For those times when you need something a bit a bit different to the usual Arduino fare, whether it’s something smaller or something more powerful but you still want to retain the familiar Arduino IDE there are quite a few options. As well as the usual microprocessors used with the official Arduinos you can easily add other “cores” to the Arduino IDE to allow use of many of the ATtiny microcontrollers (as used with my TinyTX boards or TinyPCRemote) or other more powerful Atmel processors like the ATmega1284P.

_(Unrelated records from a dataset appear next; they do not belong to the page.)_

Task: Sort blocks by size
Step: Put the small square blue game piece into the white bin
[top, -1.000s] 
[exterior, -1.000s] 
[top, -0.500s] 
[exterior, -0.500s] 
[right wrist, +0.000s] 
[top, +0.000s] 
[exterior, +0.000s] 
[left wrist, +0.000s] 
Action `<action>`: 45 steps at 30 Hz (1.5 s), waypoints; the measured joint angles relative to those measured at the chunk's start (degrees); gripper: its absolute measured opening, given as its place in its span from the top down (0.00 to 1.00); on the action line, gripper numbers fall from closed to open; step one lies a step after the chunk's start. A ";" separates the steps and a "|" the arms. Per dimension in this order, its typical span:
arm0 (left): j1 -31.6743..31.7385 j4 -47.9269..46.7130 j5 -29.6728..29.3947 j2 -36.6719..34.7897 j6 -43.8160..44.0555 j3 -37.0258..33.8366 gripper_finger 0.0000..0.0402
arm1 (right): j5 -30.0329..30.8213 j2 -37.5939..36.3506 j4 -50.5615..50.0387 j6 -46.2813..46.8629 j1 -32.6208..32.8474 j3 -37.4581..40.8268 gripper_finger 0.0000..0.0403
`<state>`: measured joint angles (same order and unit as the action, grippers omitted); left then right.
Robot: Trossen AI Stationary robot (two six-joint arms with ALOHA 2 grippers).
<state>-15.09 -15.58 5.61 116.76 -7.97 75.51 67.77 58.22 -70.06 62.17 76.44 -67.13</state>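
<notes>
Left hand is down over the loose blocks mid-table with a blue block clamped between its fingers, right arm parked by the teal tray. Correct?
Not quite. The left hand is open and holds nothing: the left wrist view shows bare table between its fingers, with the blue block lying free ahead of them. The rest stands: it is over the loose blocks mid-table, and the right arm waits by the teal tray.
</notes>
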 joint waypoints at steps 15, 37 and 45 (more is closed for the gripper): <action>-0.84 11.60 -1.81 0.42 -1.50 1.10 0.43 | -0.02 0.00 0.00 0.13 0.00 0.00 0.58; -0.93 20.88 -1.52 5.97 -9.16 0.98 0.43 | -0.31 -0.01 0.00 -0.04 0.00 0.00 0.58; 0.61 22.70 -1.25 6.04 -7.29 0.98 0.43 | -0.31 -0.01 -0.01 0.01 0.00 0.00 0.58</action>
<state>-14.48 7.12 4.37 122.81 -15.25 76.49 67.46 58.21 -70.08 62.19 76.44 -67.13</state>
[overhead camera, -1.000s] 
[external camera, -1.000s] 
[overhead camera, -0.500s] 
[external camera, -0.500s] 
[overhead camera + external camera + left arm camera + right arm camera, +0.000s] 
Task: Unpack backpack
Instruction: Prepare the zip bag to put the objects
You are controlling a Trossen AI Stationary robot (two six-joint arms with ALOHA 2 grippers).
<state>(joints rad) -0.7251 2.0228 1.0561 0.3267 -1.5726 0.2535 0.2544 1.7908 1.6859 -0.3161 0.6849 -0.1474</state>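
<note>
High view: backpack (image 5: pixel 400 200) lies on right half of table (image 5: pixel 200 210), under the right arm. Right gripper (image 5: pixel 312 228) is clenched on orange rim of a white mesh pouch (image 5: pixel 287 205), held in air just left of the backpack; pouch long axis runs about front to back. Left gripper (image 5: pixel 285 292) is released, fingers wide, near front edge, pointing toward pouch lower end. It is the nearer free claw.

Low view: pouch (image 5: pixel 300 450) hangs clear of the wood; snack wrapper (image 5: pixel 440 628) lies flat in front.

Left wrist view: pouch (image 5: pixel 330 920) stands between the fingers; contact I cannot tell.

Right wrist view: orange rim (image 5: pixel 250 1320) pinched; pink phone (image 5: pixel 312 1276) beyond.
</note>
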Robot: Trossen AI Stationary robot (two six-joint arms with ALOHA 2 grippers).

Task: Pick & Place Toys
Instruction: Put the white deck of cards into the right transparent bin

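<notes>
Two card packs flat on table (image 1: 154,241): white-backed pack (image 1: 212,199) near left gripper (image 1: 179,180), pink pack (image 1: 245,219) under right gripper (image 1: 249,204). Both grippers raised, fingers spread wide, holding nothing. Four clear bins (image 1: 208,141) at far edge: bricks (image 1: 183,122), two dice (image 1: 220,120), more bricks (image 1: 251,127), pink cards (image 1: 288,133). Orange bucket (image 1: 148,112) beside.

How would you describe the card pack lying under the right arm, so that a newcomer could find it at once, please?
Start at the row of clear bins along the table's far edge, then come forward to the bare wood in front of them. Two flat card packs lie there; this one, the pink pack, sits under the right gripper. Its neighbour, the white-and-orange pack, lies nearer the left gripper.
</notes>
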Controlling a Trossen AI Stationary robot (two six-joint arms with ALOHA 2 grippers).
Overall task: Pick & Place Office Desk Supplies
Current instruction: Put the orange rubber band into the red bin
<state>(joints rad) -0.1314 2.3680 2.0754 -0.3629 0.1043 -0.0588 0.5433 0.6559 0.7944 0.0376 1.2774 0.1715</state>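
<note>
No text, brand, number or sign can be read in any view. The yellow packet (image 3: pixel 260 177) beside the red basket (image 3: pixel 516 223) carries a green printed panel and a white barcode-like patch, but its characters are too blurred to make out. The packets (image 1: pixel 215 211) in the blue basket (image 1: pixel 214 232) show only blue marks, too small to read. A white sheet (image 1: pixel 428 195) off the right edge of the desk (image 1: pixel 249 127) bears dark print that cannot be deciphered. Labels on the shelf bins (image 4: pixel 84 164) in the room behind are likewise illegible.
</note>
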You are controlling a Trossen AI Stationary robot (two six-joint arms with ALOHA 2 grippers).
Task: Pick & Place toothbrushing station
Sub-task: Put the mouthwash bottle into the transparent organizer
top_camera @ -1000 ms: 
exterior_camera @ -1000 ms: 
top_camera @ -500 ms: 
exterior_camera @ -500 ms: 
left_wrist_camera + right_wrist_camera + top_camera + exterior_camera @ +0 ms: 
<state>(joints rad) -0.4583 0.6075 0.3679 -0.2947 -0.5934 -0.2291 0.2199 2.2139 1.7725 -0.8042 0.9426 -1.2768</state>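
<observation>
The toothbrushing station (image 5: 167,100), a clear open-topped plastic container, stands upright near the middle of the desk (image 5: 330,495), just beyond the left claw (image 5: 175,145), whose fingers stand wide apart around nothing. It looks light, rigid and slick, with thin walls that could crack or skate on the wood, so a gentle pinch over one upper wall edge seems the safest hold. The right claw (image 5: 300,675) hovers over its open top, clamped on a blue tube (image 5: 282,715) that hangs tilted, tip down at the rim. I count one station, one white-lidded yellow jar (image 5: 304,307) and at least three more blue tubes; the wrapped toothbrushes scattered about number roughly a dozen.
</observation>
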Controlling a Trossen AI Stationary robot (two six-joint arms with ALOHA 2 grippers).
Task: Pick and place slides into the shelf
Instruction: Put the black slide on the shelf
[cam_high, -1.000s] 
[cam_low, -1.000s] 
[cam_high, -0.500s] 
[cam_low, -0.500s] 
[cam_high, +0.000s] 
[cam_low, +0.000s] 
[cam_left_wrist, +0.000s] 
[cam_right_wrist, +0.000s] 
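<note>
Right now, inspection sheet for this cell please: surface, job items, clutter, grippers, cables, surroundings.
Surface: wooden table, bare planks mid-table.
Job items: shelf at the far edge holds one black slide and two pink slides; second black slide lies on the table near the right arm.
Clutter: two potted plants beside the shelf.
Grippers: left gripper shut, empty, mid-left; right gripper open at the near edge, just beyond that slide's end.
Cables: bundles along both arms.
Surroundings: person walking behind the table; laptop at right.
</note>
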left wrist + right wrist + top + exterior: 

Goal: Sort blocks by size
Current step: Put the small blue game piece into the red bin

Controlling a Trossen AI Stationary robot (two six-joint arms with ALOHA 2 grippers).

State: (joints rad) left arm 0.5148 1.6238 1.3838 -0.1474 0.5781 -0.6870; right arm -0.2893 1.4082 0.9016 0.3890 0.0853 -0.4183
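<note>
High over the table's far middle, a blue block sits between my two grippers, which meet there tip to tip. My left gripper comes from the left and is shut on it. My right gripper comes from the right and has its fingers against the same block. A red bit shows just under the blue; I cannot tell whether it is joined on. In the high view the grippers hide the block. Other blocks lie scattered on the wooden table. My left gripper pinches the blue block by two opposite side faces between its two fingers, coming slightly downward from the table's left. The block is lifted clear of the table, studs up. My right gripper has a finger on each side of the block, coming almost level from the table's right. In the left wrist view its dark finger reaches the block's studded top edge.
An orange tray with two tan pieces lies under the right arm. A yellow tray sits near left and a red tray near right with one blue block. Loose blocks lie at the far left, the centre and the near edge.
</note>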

Over the last few months I’ve also acquired a couple of development boards that use much more powerful ARM Cortex-M4 based processors and at the other end of the scale, the tiny Digispark that uses an ATtiny85 with a nifty bootloader that allows it be programmed directly over V-USB.
One thing to bear in mind with these different architectures is that while the basic things will usually work without change, more complicated things such as libraries that use registers or directly address I/O pins will require (sometimes major) changes in order to function.
I picked three Digisparks up via Kickstarter, it’s a very small (19 x 17.5mm without the USB connector) ATtiny85 based board with built in V-USB and running Bluebie’s micronucleus-t85 bootloader so it can be plugged straight into a USB socket and programmed without the need for a ISP or FTDI programmer. It uses a core based the on arduino-tiny core and has its own customised version of the Arduino IDE.
They are still fulfilling orders from the Kickstarter so it isn’t available to order for immediate delivery but it can be pre-ordered from Digistump.com
6k Flash Memory usable after bootloader
6 I/O Pins
ADC on 4 pins
Hardware PWM on 3 pins
I2C and SPI via USI
Power via USB or External Source – 5v or 7-35v
On-board 500ma 5V Regulator
Built-in USB and serial debugging
Power LED and Test/Status LED
The Digispark also has a range of mini plug in shields available, I got a couple of RFM12B board as well as a prototype board and a breakout board with mine. These would be good for prototyping V-USB based devices and would be an easy way of making something like my TinyPCRemote IR remote receiver.
Another one I got from a Kickstarter is the Teensy 3.0, an ARM Cortex-M4 based board in a similar form factor to the Arduino Nano. As the name suggests Teensy 3.0 is the third in the line of Teensy boards and as such there is a good community built up around them. Along with its ARM CPU the Teensy 3.0 has plenty of flash and loads of I/O so it’s a very powerful board for its size of 17 x 35mm. I’m probably going to team this with a WIZ820io ethernet module and RFM12B to make a gateway/central controller node.
You can now buy it from the PJRC site.
Teensy 3.0 Features:
32 bit ARM Cortex-M4 running at 48 MHz, overclockable to 96 MHz
128K Flash Memory, 16K RAM, 2K EEPROM
14 High Resolution Analog Inputs (13 bits usable, 16 bit hardware)
34 Digital I/O Pins (10 shared with analog)
10 PWM outputs
8 Timers for intervals/delays, separate from PWM
USB with dedicated DMA memory transfers
SPI, I2C, I2S, IR modulator
I2S (for high quality audio interface)
Real Time Clock
4 general purpose DMA channels (separate from USB)
Touch Sensor Inputs
Stellaris LM4F120 Launchpad
This one is a bit different as unlike the other two it was never intended to be used with the Arduino IDE. I picked a couple of these up back in August when they were on offer at launch for an amazing $4.99 including shipping, the Stellaris LM4F120 Launchpad is another ARM Cortex-M4 based board, this time running at 80MHz. It packs a huge array of inputs and outputs, bags of flash and SRAM and on board USB On-The-Go and on board debug/programming interface. It is actually intended to be used with the StellarisWare toolchain but I recently discovered that the Energia Arduino-like IDE (a fork of Arduino) developed for the MSP430 Launchpad now supports the Stellaris. There is a pinout map for use with Energia here.
Stellaris Launchpad Features:
Stellaris LM4F120H5QR (32-bit ARM Cortex-M4F CPU running at 80 MHz)
256 Kbytes flash
32KB of SRAM
12 ADC ports
Up to 43 GPIO ports
4 SPI interfaces
4 I2C interfaces
Up to 27 timers, some configurable up to 64-bits.
USB Micro-B connector for device
USB Micro-B connector for built in onboard debug interface
RGB user LED
Two user switches
I just need to do something useful with them all now.